EXERCISE DETAILS
Would you please copy the part of the material below that opens with the line containing "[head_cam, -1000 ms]" and closes with the line containing "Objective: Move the"? Copy it exactly, and only it.

┌────────

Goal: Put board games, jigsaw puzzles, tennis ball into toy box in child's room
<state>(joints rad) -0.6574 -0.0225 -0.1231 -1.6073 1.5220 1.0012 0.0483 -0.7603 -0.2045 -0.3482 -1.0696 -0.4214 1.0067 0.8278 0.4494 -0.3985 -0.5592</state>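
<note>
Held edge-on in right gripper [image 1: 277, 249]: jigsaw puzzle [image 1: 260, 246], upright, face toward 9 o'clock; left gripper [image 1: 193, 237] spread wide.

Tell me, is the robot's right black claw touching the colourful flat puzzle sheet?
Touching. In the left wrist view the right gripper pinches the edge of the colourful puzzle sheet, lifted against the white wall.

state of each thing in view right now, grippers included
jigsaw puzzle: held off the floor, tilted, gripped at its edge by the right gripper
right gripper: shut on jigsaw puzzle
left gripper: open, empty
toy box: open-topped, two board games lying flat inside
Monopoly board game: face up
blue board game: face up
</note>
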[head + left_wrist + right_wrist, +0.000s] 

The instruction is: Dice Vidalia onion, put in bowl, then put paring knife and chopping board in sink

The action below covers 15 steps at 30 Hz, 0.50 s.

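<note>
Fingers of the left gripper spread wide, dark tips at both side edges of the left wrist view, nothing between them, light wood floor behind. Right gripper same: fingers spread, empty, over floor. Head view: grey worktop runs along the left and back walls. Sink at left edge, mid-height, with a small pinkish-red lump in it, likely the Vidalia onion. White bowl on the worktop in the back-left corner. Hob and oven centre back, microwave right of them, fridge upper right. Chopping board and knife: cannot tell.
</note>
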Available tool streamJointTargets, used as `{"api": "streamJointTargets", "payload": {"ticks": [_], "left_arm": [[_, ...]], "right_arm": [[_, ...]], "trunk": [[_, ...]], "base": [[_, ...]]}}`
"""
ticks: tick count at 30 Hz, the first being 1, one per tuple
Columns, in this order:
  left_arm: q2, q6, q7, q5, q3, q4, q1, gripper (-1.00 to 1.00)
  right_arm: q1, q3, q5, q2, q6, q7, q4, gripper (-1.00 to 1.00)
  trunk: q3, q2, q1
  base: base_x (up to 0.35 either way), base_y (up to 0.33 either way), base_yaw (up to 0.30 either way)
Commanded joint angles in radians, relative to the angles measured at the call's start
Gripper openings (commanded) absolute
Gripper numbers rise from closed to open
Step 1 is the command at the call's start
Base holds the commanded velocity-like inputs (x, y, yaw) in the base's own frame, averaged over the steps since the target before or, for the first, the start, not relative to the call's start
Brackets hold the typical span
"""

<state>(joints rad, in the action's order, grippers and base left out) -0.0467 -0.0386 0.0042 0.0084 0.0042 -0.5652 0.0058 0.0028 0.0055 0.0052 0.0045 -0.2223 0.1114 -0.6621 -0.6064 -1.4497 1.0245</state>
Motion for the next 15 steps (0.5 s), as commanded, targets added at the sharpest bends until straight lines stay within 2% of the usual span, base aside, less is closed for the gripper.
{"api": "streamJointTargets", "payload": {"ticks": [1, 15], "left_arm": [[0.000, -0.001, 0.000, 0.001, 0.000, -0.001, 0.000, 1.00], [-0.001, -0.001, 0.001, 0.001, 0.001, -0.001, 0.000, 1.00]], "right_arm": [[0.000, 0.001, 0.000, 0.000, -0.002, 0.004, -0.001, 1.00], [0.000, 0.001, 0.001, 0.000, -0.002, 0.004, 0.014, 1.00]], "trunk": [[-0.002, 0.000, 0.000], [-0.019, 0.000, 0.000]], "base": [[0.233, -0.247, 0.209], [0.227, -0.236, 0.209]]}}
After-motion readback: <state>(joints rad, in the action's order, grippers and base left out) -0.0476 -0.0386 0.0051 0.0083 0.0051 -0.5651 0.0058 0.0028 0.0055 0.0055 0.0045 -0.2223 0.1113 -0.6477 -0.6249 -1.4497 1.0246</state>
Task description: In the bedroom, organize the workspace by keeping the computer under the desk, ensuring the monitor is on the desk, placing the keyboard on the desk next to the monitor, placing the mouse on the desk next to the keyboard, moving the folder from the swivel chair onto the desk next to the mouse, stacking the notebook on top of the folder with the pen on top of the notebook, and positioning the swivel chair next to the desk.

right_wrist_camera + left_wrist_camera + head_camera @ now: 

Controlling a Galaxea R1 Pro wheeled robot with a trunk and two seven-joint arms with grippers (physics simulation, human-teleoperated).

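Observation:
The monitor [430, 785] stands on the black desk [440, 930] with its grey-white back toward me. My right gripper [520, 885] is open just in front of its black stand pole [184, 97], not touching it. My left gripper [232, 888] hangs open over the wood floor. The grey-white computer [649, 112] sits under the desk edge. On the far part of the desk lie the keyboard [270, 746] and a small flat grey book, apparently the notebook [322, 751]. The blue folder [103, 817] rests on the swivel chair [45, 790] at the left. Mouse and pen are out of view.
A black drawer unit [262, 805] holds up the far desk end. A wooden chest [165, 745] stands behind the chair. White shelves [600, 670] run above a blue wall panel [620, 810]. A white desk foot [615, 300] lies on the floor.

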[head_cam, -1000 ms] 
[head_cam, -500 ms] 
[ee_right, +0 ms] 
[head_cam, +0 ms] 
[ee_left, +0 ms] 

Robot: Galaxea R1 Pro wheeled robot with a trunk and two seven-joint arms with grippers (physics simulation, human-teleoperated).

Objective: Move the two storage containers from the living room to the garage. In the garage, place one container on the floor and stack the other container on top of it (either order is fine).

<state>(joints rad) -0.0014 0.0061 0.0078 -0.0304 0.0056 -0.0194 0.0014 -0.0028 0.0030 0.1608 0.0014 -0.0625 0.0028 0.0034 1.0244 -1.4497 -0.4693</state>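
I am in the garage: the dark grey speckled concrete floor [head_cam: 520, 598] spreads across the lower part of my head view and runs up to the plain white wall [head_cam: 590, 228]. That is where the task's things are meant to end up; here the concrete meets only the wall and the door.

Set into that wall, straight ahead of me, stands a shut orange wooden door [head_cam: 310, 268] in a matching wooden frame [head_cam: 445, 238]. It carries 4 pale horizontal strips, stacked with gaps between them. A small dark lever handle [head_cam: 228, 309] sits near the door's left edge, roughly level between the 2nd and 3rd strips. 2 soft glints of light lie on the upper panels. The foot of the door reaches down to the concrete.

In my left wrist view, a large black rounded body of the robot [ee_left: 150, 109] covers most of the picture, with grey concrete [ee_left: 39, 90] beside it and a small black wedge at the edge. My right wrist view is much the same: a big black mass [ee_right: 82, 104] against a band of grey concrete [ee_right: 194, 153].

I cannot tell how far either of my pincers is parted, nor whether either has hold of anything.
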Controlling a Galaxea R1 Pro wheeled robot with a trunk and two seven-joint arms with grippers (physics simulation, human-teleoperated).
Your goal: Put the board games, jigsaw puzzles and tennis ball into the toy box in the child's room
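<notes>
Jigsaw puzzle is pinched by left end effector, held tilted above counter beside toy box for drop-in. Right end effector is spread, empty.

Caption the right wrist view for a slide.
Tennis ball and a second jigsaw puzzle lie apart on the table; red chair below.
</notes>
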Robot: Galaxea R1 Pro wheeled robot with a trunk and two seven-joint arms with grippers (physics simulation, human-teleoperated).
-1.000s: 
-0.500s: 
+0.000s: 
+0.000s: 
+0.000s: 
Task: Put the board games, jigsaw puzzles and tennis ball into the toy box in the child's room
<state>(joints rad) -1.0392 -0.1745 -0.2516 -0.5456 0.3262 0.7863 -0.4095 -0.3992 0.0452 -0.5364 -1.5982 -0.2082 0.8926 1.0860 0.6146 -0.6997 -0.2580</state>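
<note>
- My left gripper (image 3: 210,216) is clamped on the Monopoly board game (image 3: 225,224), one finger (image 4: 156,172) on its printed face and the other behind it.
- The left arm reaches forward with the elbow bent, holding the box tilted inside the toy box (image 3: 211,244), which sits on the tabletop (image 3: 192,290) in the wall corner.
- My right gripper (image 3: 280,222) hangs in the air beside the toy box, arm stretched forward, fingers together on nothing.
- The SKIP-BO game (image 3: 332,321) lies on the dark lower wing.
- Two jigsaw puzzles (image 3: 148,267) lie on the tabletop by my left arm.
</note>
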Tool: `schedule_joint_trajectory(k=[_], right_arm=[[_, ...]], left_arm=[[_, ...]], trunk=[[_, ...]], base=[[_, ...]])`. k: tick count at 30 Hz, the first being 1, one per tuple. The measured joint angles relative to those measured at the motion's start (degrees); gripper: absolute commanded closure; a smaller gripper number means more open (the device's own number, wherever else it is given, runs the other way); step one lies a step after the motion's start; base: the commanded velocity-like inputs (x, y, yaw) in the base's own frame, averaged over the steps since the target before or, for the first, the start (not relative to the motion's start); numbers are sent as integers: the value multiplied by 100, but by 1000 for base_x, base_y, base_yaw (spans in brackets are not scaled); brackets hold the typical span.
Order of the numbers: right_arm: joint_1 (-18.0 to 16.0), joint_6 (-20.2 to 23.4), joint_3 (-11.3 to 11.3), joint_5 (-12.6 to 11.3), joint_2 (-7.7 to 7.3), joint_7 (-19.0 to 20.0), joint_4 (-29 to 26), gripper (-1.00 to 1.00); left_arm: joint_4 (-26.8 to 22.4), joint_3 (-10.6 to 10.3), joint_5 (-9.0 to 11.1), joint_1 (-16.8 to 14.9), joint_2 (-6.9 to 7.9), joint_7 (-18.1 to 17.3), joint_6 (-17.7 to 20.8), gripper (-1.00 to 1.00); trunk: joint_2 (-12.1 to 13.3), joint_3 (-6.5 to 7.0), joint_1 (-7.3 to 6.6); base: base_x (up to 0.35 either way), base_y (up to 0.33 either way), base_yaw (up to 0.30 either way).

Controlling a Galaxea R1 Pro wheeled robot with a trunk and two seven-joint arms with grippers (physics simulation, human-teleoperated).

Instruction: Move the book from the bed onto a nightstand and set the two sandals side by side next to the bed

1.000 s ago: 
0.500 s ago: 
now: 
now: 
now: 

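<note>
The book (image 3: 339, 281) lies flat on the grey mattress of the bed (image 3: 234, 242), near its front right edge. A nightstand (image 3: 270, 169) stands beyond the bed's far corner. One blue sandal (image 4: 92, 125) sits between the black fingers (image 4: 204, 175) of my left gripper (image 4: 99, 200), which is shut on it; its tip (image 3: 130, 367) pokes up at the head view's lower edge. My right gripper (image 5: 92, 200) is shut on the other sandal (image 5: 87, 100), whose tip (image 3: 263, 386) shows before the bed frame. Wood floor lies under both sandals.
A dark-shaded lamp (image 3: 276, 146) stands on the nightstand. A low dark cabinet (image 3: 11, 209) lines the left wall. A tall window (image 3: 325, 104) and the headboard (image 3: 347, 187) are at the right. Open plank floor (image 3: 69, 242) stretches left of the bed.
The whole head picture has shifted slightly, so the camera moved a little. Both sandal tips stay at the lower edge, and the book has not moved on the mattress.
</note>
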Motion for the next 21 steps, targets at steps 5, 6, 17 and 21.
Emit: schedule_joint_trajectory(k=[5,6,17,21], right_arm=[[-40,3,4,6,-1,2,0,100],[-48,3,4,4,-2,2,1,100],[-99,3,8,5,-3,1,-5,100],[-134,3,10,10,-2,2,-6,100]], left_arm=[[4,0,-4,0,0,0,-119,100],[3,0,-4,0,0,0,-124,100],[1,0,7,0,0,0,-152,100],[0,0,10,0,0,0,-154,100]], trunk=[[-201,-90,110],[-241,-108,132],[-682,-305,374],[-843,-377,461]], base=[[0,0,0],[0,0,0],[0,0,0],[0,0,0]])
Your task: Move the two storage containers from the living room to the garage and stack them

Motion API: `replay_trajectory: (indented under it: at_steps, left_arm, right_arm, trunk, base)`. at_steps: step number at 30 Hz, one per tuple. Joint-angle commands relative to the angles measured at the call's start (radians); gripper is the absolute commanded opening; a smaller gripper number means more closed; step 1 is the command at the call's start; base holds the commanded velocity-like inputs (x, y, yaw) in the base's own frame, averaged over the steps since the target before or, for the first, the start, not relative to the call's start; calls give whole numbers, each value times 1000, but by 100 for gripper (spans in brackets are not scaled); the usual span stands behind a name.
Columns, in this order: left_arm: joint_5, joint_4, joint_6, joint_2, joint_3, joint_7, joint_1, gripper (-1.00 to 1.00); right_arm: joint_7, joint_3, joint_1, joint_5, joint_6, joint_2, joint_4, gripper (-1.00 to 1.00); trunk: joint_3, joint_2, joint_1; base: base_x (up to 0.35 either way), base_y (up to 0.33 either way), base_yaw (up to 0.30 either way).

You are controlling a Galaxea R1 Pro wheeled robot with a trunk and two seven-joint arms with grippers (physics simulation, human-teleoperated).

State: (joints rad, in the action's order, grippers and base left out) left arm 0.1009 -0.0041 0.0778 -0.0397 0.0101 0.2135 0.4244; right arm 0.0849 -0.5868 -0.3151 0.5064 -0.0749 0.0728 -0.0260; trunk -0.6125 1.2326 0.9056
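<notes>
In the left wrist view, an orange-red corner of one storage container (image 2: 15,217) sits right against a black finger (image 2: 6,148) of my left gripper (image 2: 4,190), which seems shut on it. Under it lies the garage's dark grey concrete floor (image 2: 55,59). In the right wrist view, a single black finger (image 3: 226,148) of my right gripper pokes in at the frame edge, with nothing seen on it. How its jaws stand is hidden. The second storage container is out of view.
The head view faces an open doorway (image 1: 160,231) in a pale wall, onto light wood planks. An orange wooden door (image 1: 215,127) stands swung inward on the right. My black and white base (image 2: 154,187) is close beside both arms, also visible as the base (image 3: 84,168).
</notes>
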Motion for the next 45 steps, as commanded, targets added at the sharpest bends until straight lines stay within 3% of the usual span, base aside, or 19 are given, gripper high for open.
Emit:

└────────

YOUR RESPONSE
[head_cam, -1000 ms] 
[head_cam, -500 ms] 
[ee_right, +0 ms] 
[head_cam, +0 ms] 
[ee_left, +0 ms] 

Robot: Galaxea R1 Pro wheeled robot with a trunk and two seven-joint arms with grippers (physics simulation, human-teleoperated).

Objective: Move the two storage containers from the living room to the garage. In the garage, place one container on the floor and stack the other container on top of it (either order is fine).

No further output is expected here.